Report each line of the entries below that has the word "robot" in it.

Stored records
BEGIN

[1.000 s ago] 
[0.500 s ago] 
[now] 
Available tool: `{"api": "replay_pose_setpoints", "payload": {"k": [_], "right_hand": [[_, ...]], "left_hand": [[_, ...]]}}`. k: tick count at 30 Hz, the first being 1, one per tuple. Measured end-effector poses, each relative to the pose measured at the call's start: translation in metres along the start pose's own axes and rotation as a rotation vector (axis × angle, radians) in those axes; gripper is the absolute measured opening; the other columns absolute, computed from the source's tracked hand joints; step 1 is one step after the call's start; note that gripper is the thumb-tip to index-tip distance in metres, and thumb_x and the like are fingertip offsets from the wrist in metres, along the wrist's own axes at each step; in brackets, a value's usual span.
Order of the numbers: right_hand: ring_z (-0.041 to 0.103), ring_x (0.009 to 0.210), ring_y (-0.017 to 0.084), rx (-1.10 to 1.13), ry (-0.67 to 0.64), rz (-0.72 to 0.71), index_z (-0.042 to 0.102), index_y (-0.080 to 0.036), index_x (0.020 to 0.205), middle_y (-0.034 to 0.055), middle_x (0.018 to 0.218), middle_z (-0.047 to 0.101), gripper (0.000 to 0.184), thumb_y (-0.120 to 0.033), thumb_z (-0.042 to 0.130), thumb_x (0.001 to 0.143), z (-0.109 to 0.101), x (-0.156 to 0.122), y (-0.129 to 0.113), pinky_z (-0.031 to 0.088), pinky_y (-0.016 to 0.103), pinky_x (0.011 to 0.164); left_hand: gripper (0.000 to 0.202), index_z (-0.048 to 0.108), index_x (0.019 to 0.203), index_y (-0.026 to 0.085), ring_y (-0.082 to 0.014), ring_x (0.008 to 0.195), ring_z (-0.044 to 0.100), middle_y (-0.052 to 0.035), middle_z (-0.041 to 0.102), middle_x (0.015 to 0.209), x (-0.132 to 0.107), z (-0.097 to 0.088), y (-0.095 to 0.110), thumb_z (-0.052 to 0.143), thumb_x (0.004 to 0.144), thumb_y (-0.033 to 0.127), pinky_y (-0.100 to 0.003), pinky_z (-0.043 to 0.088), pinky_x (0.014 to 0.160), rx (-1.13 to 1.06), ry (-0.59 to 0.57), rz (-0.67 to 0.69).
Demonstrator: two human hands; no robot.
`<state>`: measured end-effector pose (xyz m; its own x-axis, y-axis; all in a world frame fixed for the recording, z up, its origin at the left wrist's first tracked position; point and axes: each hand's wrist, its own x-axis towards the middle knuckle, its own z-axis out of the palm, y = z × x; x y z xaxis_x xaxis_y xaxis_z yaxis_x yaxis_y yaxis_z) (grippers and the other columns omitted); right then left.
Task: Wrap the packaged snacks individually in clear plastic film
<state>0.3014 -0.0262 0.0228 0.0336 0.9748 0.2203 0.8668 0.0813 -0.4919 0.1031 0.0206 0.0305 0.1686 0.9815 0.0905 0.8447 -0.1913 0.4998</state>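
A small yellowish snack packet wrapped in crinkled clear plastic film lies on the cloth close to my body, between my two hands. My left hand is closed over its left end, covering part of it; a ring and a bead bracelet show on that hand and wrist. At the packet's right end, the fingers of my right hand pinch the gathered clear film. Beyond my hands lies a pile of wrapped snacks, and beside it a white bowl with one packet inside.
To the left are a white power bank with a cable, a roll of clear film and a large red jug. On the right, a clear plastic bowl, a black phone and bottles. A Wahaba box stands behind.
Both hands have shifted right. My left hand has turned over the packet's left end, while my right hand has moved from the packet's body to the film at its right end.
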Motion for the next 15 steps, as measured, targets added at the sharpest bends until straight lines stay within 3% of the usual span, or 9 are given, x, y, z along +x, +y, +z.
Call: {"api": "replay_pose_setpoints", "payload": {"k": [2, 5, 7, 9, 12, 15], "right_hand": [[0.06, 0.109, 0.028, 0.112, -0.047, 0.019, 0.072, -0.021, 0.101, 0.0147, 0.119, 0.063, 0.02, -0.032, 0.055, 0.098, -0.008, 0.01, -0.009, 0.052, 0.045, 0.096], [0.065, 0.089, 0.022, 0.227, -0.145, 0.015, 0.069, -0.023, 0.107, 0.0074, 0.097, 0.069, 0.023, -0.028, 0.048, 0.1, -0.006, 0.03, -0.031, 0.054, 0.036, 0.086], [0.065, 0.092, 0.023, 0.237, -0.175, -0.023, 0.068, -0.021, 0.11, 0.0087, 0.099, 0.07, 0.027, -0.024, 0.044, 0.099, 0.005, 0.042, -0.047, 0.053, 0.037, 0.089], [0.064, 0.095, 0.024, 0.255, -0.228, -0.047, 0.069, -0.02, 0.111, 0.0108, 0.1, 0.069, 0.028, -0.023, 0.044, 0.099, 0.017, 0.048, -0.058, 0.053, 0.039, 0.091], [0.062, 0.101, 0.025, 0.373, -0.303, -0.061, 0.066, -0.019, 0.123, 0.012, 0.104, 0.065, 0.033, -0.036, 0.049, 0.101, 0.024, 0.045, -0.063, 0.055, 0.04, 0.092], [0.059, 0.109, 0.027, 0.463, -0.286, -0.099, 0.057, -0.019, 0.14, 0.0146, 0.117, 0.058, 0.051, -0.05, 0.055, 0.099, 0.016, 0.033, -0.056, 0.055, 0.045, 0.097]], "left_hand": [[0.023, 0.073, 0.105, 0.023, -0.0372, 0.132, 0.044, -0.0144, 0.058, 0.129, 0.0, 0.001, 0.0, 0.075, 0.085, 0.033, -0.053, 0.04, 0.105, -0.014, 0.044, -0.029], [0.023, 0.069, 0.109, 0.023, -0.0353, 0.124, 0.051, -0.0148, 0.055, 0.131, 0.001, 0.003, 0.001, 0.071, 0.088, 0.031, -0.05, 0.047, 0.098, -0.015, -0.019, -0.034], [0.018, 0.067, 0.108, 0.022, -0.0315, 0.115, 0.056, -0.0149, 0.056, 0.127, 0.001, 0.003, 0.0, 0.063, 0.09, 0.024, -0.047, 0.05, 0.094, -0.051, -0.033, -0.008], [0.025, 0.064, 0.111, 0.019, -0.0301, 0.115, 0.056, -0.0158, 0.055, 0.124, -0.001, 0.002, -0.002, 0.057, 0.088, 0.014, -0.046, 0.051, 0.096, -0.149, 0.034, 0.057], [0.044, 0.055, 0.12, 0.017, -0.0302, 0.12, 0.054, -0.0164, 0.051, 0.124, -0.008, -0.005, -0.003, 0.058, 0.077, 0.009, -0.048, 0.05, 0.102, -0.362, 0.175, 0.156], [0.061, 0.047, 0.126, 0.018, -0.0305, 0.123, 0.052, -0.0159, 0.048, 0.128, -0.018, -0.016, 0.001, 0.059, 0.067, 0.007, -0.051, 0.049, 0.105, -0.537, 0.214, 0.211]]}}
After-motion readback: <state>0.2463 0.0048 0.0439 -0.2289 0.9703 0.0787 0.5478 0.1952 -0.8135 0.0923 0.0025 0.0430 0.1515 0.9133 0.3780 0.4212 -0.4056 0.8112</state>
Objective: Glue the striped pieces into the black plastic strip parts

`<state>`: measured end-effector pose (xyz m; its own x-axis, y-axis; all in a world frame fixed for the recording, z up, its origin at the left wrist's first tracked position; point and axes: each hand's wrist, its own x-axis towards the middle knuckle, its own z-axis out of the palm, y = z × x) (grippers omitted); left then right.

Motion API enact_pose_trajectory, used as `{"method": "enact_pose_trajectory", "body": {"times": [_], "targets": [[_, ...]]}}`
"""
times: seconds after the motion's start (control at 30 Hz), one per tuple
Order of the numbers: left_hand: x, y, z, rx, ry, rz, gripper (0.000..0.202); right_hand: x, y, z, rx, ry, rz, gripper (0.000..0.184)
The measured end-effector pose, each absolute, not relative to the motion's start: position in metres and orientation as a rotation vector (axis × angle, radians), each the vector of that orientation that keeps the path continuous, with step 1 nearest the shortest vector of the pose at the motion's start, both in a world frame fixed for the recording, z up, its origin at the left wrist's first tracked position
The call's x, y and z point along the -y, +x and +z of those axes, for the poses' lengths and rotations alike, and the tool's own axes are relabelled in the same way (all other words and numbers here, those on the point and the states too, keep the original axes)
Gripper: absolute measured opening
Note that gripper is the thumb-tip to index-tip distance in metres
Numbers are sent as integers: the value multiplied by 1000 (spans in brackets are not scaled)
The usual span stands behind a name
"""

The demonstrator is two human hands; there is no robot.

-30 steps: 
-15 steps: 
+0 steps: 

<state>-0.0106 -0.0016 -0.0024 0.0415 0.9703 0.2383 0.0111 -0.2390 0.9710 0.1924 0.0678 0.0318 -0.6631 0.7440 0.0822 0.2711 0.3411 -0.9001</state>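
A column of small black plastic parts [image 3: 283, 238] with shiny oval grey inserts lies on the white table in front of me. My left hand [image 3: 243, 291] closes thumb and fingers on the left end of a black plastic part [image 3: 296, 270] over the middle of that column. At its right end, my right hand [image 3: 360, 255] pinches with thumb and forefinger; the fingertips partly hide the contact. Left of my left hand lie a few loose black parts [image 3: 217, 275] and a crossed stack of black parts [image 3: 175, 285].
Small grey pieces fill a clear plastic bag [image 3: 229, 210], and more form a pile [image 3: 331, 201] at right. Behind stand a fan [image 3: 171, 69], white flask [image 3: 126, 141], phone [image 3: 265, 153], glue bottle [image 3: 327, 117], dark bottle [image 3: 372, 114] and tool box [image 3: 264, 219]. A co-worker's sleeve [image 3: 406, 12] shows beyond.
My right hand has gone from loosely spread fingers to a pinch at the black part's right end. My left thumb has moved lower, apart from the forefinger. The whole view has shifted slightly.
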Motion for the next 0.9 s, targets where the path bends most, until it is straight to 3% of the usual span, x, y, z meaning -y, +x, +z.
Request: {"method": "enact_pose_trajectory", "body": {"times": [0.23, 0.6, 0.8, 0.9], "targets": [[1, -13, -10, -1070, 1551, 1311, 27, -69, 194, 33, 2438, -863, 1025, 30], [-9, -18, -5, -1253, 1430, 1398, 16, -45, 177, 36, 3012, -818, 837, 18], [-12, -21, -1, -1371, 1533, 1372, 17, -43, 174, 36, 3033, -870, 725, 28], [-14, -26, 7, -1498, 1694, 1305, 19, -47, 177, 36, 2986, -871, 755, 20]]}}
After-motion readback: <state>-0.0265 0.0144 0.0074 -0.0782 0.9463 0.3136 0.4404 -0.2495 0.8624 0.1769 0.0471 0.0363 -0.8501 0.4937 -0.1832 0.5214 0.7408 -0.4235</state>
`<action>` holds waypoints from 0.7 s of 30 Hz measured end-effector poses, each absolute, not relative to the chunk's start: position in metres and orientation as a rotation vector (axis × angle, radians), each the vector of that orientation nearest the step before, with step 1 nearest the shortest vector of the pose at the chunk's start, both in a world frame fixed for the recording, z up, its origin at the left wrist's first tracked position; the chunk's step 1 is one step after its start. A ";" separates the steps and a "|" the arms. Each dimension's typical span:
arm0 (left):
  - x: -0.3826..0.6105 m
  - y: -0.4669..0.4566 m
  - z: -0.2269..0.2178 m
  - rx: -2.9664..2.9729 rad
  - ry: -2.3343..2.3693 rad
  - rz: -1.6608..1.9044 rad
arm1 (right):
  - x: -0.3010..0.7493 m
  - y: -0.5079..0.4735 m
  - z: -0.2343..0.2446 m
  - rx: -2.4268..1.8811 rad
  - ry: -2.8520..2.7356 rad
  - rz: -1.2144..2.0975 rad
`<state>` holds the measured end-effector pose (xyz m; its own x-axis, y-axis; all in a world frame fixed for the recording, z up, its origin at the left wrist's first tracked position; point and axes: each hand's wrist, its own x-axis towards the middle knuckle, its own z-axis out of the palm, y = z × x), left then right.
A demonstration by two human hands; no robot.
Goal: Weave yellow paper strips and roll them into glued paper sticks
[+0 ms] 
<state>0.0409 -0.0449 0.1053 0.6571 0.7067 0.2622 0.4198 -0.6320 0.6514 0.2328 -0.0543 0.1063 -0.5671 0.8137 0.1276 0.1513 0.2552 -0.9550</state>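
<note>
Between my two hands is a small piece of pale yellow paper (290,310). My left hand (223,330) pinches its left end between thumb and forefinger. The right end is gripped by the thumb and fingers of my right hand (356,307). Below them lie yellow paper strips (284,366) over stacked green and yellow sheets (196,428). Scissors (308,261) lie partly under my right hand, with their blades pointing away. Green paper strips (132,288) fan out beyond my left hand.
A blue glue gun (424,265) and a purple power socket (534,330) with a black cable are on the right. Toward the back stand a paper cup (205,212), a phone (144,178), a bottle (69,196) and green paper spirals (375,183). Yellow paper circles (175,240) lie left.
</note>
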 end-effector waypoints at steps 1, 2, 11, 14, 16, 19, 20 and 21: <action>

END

* _Response to the exercise_
Demonstrator: two human hands; no robot.
The demonstrator is two human hands; there is no robot.
A demonstration by two human hands; no robot.

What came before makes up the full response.